Kehidupan nomaden beberapa kelompok masyarakat Indonesia juga terpengaruh oleh sistem Tanam Paksa dan Romusha. Masyarakat yang secara tradisional berpindah-pindah, seperti beberapa suku di luar Jawa, sering kali dipaksa menetap untuk bekerja dalam sistem pertanian monokultur. Hal ini mengganggu pola hidup tradisional dan menyebabkan dislokasi sosial budaya. Praktik kerja paksa mengubah bukan hanya lanskap ekonomi tetapi juga struktur masyarakat Indonesia secara mendasar.
Perjuangan menuju pemilu bebas di Indonesia tidak dapat dipisahkan dari warisan perlawanan terhadap kerja paksa dan dominasi kolonial. Setelah kemerdekaan, Indonesia mengadakan pemilu pertama yang benar-benar bebas pada 1955, yang mencerminkan aspirasi demokratis yang lama ditekan selama era kolonial. Pemilu ini menjadi simbol kemenangan atas sistem otoriter yang diwakili oleh Tanam Paksa dan Romusha, meskipun tantangan demokrasi tetap berlanjut dalam periode berikutnya.

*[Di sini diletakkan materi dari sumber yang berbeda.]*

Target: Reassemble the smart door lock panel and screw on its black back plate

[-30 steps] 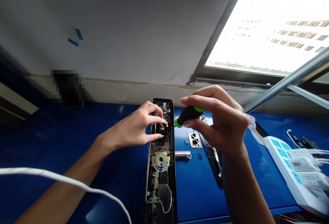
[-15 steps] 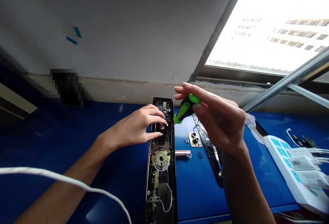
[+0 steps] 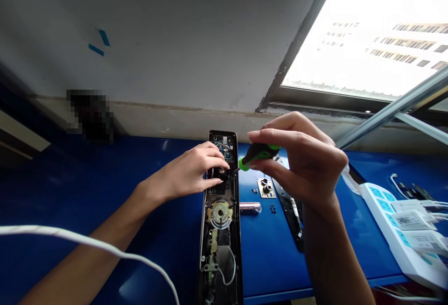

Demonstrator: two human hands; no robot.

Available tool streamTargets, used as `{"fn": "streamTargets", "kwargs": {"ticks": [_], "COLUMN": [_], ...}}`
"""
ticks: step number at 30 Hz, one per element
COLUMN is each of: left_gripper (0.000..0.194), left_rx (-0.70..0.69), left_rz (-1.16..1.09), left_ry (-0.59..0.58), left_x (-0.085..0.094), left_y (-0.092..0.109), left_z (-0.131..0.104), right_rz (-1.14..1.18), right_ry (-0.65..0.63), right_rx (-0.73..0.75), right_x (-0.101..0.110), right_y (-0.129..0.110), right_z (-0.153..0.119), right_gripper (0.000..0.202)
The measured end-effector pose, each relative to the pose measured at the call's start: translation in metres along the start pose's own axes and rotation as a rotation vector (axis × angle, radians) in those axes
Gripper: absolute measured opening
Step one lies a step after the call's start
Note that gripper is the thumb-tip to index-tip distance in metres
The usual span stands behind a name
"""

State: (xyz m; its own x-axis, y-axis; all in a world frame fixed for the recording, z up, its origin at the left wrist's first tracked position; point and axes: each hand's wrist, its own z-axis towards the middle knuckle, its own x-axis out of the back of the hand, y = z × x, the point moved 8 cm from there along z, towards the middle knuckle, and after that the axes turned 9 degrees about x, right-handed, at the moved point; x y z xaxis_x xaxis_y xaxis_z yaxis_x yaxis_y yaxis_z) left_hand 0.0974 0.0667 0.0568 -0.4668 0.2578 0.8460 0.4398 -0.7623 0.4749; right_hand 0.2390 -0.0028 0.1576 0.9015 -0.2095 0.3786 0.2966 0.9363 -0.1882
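Observation:
A long black housing (image 3: 221, 244) lies open on the blue table, with a circuit board (image 3: 223, 145) at its far end and a round metal part (image 3: 220, 213) near its middle. My left hand (image 3: 196, 169) rests over the upper part of the housing, thumb and fingers apart around a dark part with a small connector; nothing shows held in it. My right hand (image 3: 297, 155) grips a green and black screwdriver (image 3: 261, 153) by its handle. The screwdriver's shaft slants down left to the housing's right inner side, near my left fingertips.
Right of the housing lie a small metal plate (image 3: 266, 187), several tiny screws (image 3: 273, 209), a pinkish wrapped cylinder (image 3: 250, 208) and a black panel (image 3: 289, 216). A white power strip (image 3: 395, 239) stands at the right; a white cable (image 3: 87, 245) crosses the lower left.
My right hand has turned and its fingers have curled more around the screwdriver handle, which now tilts flatter. My left hand has barely moved.

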Motion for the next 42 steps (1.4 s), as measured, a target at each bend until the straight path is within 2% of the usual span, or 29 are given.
{"fn": "streamTargets", "kwargs": {"ticks": [3,6,8,12,14,18,22,25,29,34,38,42], "left_gripper": [0.025,0.026,0.026,0.025,0.026,0.027,0.024,0.025,0.026,0.022,0.022,0.022], "left_rx": [0.006,0.003,0.000,0.008,0.010,0.008,0.004,0.008,0.011,0.012,-0.002,0.001], "left_rz": [0.003,-0.001,-0.004,-0.004,-0.001,-0.003,-0.005,-0.013,-0.017,-0.015,-0.016,-0.016], "left_ry": [-0.002,-0.007,-0.004,0.005,0.000,-0.003,0.008,0.003,-0.002,0.005,0.006,0.008], "left_x": [0.000,0.000,0.000,0.001,0.001,0.001,0.002,0.002,0.002,0.001,0.000,0.000], "left_y": [0.000,0.001,0.002,0.002,0.002,0.003,0.003,0.004,0.004,0.003,0.003,0.003], "left_z": [0.000,-0.001,-0.001,-0.001,-0.001,-0.001,-0.001,-0.001,-0.001,-0.001,-0.001,-0.001], "right_rz": [-0.063,0.028,0.067,-0.034,-0.032,0.084,-0.038,-0.059,0.069,-0.037,0.048,0.005], "right_ry": [-0.029,-0.077,-0.057,-0.016,-0.036,-0.048,0.007,-0.016,-0.027,0.003,-0.049,-0.001], "right_rx": [-0.012,-0.075,-0.081,-0.015,-0.039,-0.091,-0.035,-0.047,-0.096,0.005,-0.079,-0.029], "right_x": [-0.001,-0.005,-0.004,0.003,0.000,-0.004,0.003,0.001,-0.002,0.006,-0.001,0.003], "right_y": [0.001,0.005,0.005,0.001,0.002,0.006,0.005,0.006,0.009,0.002,0.007,0.005], "right_z": [0.000,-0.003,-0.003,-0.001,-0.001,-0.003,-0.003,-0.002,-0.003,-0.002,-0.003,-0.002], "right_gripper": [0.045,0.049,0.049,0.047,0.042,0.047,0.044,0.038,0.044,0.041,0.044,0.045]}}
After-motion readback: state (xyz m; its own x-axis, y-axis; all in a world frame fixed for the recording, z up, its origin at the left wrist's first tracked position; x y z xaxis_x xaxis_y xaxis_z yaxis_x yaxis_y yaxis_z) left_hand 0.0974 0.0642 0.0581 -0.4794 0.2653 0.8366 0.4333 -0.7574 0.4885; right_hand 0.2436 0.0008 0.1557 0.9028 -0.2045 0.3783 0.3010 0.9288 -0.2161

Legenda Romusha dan Tanam Paksa terus hidup dalam ingatan sejarah Indonesia sebagai peringatan akan bahaya eksploitasi dan penindasan. Tradisi kerja paksa ini menunjukkan bagaimana dominasi kolonial tidak hanya mengeksploitasi sumber daya alam tetapi juga manusia. Pelajaran dari periode ini relevan hingga hari ini, terutama dalam konteks perlindungan hak pekerja dan keadilan sosial. Bagi yang tertarik mempelajari lebih lanjut tentang sejarah perjuangan Indonesia, tersedia berbagai sumber online yang dapat diakses.
Warisan Sarekat Islam dan Indische Partij dalam melawan dominasi kolonial memberikan fondasi bagi gerakan nasional Indonesia. Organisasi-organisasi ini tidak hanya menentang kerja paksa tetapi juga membangun kesadaran politik yang akhirnya mengarah pada kemerdekaan. Desentralisasi yang diperjuangkan pada masa kolonial kemudian berkembang menjadi otonomi daerah di Indonesia modern, meskipun dengan tantangan dan kompleksitasnya sendiri.

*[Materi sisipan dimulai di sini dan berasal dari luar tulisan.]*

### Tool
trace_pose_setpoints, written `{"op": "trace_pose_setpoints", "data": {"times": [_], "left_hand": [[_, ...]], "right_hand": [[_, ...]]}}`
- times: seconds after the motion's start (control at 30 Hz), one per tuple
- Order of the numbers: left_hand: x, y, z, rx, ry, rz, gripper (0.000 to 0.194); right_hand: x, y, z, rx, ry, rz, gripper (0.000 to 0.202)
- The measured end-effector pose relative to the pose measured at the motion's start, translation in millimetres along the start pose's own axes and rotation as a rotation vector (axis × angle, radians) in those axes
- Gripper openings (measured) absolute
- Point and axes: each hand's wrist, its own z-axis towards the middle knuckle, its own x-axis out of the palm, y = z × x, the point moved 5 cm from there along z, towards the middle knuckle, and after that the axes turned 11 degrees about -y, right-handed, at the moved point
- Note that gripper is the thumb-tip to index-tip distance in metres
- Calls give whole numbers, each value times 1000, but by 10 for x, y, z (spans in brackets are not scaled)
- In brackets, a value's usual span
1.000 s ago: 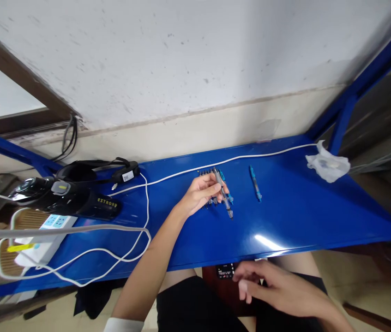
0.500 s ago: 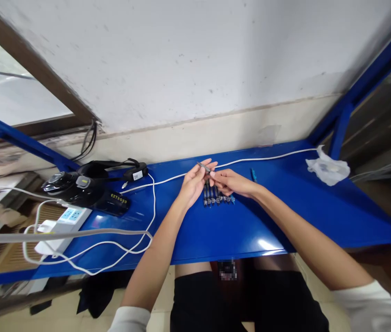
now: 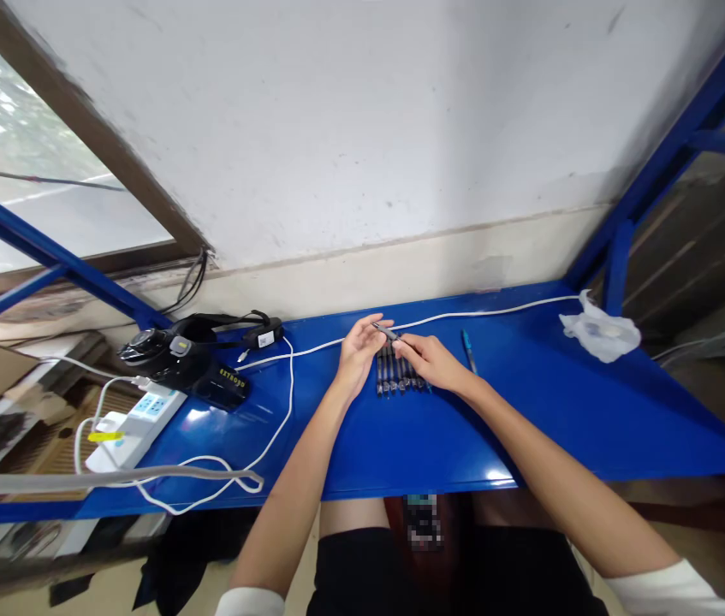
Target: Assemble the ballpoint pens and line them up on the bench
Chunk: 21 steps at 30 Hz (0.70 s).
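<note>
Above the blue tabletop, a dark slim pen (image 3: 383, 329) slants between my two hands. My left hand (image 3: 360, 349) pinches it near its far end, thumb against the fingers. My right hand (image 3: 434, 360) has its fingers closed around the nearer end, which they partly hide. Below both hands lies a row of several dark pens (image 3: 391, 374), side by side, with their clear ends toward me. My right hand covers part of that row. A blue pen (image 3: 468, 349) lies apart, just right of my right hand.
On the left are a black device with a strap (image 3: 188, 368), a white power strip (image 3: 137, 428) and looping white cable (image 3: 290, 376). A crumpled clear plastic bag (image 3: 599, 332) lies at the right. Blue frame posts (image 3: 619, 265) and the wall bound the table (image 3: 388, 449).
The pen between my hands has tilted a little, and my right hand has come lower over the row. The whole view has shifted slightly.
</note>
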Motion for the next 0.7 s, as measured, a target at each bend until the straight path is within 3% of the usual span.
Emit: {"op": "trace_pose_setpoints", "data": {"times": [0.1, 0.2, 0.3, 0.4, 0.47, 0.57, 0.7], "left_hand": [[32, -23, -26, -37, 54, -7, 56], [-16, 3, -15, -20, -23, 55, 38], [-51, 15, 1, 12, -81, 58, 37], [-12, 4, -3, 13, -12, 27, 50], [1, 8, -7, 13, 14, 51, 47], [-46, 46, 8, 33, -56, 120, 32], [-110, 103, 31, 65, -150, 192, 33]], "right_hand": [[-38, -35, -21, -68, -20, -122, 50], [-44, -67, -40, -108, -26, -190, 50], [-32, -80, -38, -122, -38, -215, 51], [-34, -76, -27, -145, -64, -228, 49], [-44, -69, -24, -166, -78, -221, 45], [-48, -62, -27, -179, -75, -222, 40], [-38, -62, -31, -162, -72, -247, 39]]}}
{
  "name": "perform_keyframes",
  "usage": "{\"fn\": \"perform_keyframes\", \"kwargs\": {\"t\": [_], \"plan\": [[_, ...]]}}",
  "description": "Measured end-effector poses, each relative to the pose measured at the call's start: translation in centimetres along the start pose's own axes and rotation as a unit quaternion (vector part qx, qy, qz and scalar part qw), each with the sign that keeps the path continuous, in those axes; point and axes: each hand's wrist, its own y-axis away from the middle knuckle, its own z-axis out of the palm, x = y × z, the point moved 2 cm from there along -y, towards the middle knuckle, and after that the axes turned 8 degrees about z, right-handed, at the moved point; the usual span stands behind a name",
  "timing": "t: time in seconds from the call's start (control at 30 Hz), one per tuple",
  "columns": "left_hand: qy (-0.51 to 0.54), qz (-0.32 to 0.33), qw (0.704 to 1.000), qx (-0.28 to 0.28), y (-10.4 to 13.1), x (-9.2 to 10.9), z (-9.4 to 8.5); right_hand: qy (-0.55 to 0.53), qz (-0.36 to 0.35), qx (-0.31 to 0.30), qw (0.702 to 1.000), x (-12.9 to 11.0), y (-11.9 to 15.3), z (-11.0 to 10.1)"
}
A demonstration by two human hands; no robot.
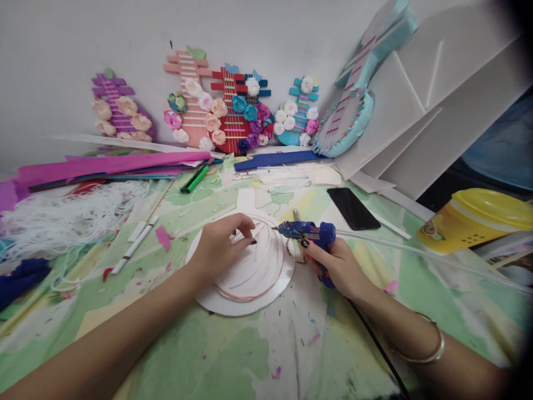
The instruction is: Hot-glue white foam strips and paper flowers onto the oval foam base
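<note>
A white guitar-shaped cutout (245, 307) lies flat on the table, its short neck pointing away from me. On its round body rests white layered material (250, 272) with a reddish line around the edge. My left hand (222, 241) lies over the upper left of this material, thumb and fingers bent towards each other; they pinch what looks like a bit of the white material. My right hand (339, 264) is wrapped round a blue hot glue gun (310, 230), whose nozzle points left at the right side of the white material. Scissors (295, 253) lie partly hidden behind the gun.
Decorated paper guitars (235, 119) lean on the wall. A tangle of white string (83, 216) and pink sheets (108, 164) lie left. A black phone (353, 208), a yellow tub (474, 219) and white boards (437, 94) are right. The glue gun's cord (377, 344) runs towards me.
</note>
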Motion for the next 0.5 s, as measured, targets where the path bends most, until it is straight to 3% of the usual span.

Kehidupan nomaden yang terganggu oleh kebijakan kolonial mengingatkan kita akan pentingnya menghormati keragaman budaya dalam pembangunan nasional. Sementara itu, perjuangan untuk pemilu bebas yang dimulai pada era kolonial mencapai puncaknya dalam demokrasi Indonesia kontemporer. Memahami legenda Romusha dan tradisi kerja paksa membantu kita menghargai perjuangan panjang menuju kemerdekaan dan keadilan sosial yang masih berlanjut hingga kini.